The government knew it was going into uncharted territory by legalizing cannabis for recreational use on a national level. Politicians knew they would face strong opposition and fear from socially conservative Canadians. But they also knew that the initial turmoil created by the legalization would settle down.
So perhaps the wisest part of that legislation was ensuring that in three years we would be in a position to review and amend the legislation once we had some experience, some empirical information, and a real feel for how cannabis would influence our society and communities.
October 2021 is when the legislation is slated for review and change. Some associations and working groups are already coming together to work on this important opportunity. The industry should be joining the discussion to ensure that our voice is heard by government during this legislative review.
1. Review the Current State of the Industry
It is hard to know where we want to go if we don’t know where we’re coming from. To be honest, most people have not read the Federal Cannabis Act. That’s okay. It’s not a terribly exciting document to read, but understanding the core spirit of this legislation will help direct the wording of any changes to the original spirit of the legislation.

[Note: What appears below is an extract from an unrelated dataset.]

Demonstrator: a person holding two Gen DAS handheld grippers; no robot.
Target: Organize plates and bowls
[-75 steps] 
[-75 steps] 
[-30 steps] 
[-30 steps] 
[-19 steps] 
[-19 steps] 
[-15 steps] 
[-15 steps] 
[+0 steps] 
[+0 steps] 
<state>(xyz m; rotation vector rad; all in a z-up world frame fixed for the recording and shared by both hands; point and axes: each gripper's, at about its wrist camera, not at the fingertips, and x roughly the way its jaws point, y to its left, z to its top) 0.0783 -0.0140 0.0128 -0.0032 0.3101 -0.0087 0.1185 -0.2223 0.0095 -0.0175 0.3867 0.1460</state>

2. Identify Changes and Improvements
Now that we have nearly three years of experience behind us, we are well-equipped to write a lasting and effective piece of legislation that will allow for a strong legalized industry, reasonable regulation of product, and protection of the strong social values that make Canada great.
As industry members, we have to recognize that a key role of any regulatory legislation is the protection of the public, so we have to accept that certain restrictions will be in place. At the same time there is ample opportunity to loosen some of the initial restrictions to allow for an open and competitive industry that can innovate and grow in the coming years and decades.
Since we now have experience in the industry, we are better equipped to find that reasonable balance.
3. Educate Legislators
Once we identify the changes and improvements that will benefit the industry, while still allowing for the regulation of the industry, the hard work will be educating the legislators about those recommendations, and the need to include them in October’s review of the Cannabis Act. There is a lot going on in Ottawa, and getting the attention of Parliament on a non-emergency legislative review will be a challenge. Educating them about the long-term benefits of this sector, not just for jobs and economic benefit, but also for the safety of consumers, is very important.
Ultimately we have to remember that we’re all focused on the same goal, which is the legalization of cannabis in Canada to create safe and legal jobs for Canadians, safe product for consumers, and a sustainable industry for future generations. It’s with that goal in mind that we can all work together to grow the federal Cannabis Act into what it needs to be.
John Carle is Executive Director, Alberta Cannabis Council.